From Jackery to Starlink: Our Solar Journey Begins

When we first started boondocking in April 2022, we relied on a Jackery Explorer 550 with a small solar panel. It provided just enough power to keep a laptop charged and run LTE internet from Northern Michigan University once we got on to our new property, but it was far from enough to sustain our needs. Charging devices meant carefully rationing power, and on cloudy days, we had to charge the Jackery off the truck while driving. By September 2022, we upgraded to a Renogy 100W panel with an adapter to optimize charging efficiency, which made a noticeable difference, especially in low-light conditions. Even then, our power demands continued to grow, particularly after switching to Starlink.

Building a More Robust Off-Grid System

By early 2024, we needed a more robust and sustainable power solution. Our first step was to move away from the Jackery and install a larger solar system based on a YouTube guide we found. We built out a system with four Renogy AGM 100Ah batteries, a 2000W pure sine wave inverter, and a 40A MPPT solar charge controller. With this setup, we finally had enough capacity to run the computer and Starlink for several hours. However, it wasn’t long before we realized something was off—our battery bank wasn’t performing as expected.

The Hidden Problem: Battery Underperformance

With four batteries in place, we should have had enough stored power to last well beyond a day, but our system was draining far faster than anticipated. At first, we thought the problem might be with our solar charger, but after installing the Victron Smart Shunt, we could see our true power input and output. It was clear that our batteries were not delivering anywhere near their rated capacity. That’s when we realized we had made a crucial mistake: we had not properly conditioned our batteries.

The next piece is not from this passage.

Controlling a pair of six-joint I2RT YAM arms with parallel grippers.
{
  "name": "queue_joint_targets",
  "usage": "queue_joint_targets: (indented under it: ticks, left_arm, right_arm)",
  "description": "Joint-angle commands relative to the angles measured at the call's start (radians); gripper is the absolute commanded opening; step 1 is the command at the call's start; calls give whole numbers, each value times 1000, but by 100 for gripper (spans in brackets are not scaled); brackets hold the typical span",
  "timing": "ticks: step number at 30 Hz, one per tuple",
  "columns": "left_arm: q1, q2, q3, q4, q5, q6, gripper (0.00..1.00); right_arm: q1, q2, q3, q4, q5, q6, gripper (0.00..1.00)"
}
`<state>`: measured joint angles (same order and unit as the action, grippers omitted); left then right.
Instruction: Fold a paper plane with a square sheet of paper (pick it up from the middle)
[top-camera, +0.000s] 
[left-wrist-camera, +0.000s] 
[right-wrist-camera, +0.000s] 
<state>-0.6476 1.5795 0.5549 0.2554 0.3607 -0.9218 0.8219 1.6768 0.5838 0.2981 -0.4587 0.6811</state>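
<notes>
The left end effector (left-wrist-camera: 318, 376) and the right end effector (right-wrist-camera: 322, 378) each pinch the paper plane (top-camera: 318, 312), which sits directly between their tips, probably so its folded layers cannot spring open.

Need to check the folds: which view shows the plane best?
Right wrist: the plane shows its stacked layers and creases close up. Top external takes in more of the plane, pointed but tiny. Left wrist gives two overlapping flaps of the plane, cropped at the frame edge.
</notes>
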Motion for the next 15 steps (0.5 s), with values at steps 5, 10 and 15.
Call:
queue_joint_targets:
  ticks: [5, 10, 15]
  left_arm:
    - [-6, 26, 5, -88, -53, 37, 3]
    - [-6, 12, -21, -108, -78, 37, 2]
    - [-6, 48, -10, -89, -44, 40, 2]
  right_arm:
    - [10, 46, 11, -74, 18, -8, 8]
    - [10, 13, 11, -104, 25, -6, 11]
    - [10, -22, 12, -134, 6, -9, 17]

Figuring Out Proper AGM Conditioning

When we reached out to Renogy for guidance, their support team was helpful in processing a warranty replacement but offered little real technical advice beyond basic usage warnings like "don’t discharge below 20%." That wasn’t enough. We needed a clear strategy for ensuring our new batteries would perform at full capacity. After doing some research and running tests, we developed a conditioning method that made a world of difference.

The key to conditioning AGM batteries is proper charging cycles. We started by fully charging the batteries to 14.4V–14.7V in absorption mode for at least two hours before allowing them to switch to float. During the first 5–10 cycles, we carefully discharged the batteries down to around 12.3V–12.4V before recharging, progressively deepening the discharge over time to ensure proper conditioning. Once our batteries were properly broken in, we established a consistent recharge routine. We found that recharging at 12.4V to 12.5V provided the best balance between longevity and usable capacity. Occasionally, we would allow a deeper discharge to around 12.2V to get the most amp-hours without excessive wear.

Results That Finally Matched Our Expectations

After implementing this strategy, our system’s performance dramatically improved. We could finally rely on our battery bank to deliver close to its rated capacity, and we had a much clearer understanding of how to manage our power needs. In addition, we started using our generator more strategically—running a full charge cycle with the generator every few weeks to ensure the batteries received a controlled charge without fluctuations.

Throughout this process, we learned a lot about what works and what doesn’t in a DIY solar setup. Monitoring tools like the Victron Smart Shunt proved invaluable, allowing us to see exactly what was happening with our power flow. Proper battery conditioning turned out to be one of the most important steps in setting up an effective off-grid system, yet it was something that wasn’t covered in any of the manufacturer’s documentation. We also came to realize that while companies like Renogy provide decent products, their customer service and technical support can be lacking when it comes to real-world troubleshooting.

What’s Next for Our Off-Grid Power System

Looking ahead, we have plans to automate our generator start-up using the Victron Shunt, so that it can kick in whenever our voltage drops below a certain threshold. We’re also considering expanding our system by doubling the number of solar panels and batteries. Eventually, we’d like to transition to a full home-scale lithium-ion system that can power all of our needs without relying on a generator at all. But for now, our current setup provides all the power we need for our cabin, our internet, and our new 29" Ultra-Wide LG Monitor.

Final Thoughts: Don’t Skip the Learning Curve

If there’s one piece of advice we’d give to anyone considering a DIY solar setup, it’s this: do your research, use proper monitoring tools, and take the time to condition your batteries properly. A well-built solar system isn’t just about the hardware—it’s about understanding how to maintain and optimize it for long-term performance.